KoNViD-150k-A (K150K-A) — Feature Extraction¶

KoNViD-150k-A is the largest publicly available no-reference video quality corpus: 152,265 H.264 clips each annotated with a crowd-sourced mean-opinion-score (MOS). This document covers how to extract the 22 FULL_FEATURES (Research-0026) from it for tiny-AI model training.

Quick start¶

# Smoke-test: 100 clips (~3 min at 8 workers on a 32-thread CPU)
python ai/scripts/extract_k150k_features.py --limit 100 --threads-cuda 8

# Full run (background, ~60–80 h at 8 workers)
nohup python ai/scripts/extract_k150k_features.py \
    --threads-cuda 8 --threads 4 \
    > runs/k150k_extract.log 2>&1 &
echo "PID $!"

Both commands resume automatically from the .done checkpoint if interrupted.

Throughput¶

Default K150K throughput is achieved via parallel CPU workers (--threads-cuda). Benchmarking showed that 540p 5-second clips are CPU-bound: CUDA context initialisation overhead makes the GPU binary 3.7× slower than CPU for this clip geometry. At 8 parallel workers the CPU path achieves 0.5–0.7 clip/s vs the 0.14 clip/s serial baseline — a 4–5× improvement. See ADR-0383 and Research-0096 for the full investigation.

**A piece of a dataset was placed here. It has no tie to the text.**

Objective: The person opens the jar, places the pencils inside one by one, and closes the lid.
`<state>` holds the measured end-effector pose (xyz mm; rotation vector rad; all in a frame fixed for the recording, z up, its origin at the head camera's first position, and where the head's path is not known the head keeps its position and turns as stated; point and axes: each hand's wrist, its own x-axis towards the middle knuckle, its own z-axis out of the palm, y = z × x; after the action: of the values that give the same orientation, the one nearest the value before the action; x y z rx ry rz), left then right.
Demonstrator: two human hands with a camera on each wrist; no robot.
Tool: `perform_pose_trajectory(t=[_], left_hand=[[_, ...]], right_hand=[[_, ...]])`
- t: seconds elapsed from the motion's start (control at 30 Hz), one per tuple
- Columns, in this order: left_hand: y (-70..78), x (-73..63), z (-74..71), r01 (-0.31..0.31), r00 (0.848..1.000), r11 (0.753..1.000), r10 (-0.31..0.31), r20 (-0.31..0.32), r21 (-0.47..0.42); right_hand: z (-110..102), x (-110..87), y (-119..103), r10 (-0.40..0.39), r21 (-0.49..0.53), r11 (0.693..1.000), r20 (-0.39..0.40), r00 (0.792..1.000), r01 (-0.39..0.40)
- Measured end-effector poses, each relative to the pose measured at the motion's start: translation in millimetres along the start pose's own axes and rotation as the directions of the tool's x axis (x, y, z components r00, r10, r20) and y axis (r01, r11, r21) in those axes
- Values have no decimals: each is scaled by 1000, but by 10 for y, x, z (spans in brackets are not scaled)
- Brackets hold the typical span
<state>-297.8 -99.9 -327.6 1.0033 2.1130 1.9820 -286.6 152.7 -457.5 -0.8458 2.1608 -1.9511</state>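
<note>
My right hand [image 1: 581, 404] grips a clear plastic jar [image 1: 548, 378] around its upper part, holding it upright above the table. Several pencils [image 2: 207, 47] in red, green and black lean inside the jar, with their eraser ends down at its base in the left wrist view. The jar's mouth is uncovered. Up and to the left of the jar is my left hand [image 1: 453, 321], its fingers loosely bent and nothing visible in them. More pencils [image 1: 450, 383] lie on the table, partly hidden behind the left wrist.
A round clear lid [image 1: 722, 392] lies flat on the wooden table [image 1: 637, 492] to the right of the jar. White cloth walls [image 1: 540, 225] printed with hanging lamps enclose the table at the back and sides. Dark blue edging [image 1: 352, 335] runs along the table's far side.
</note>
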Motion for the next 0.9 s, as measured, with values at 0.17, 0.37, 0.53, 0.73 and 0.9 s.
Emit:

For larger local corpora such as CHUG, passing a CUDA-capable --vmaf-bin enables the split extractor path described below: stable CUDA twins run on the GPU, while residual float_ssim / cambi extraction stays on the CPU binary. Pass --metadata-jsonl .workingdir2/chug/chug.jsonl for CHUG runs so the output parquet keeps content, bitrate-ladder, raw-MOS, and deterministic train/validation/test split metadata alongside the feature columns. ai/scripts/train_konvid_mos_head.py --feature-parquet <path> consumes these FULL_FEATURES parquet files directly and maps <feat>_mean columns onto the trainer's canonical feature vector.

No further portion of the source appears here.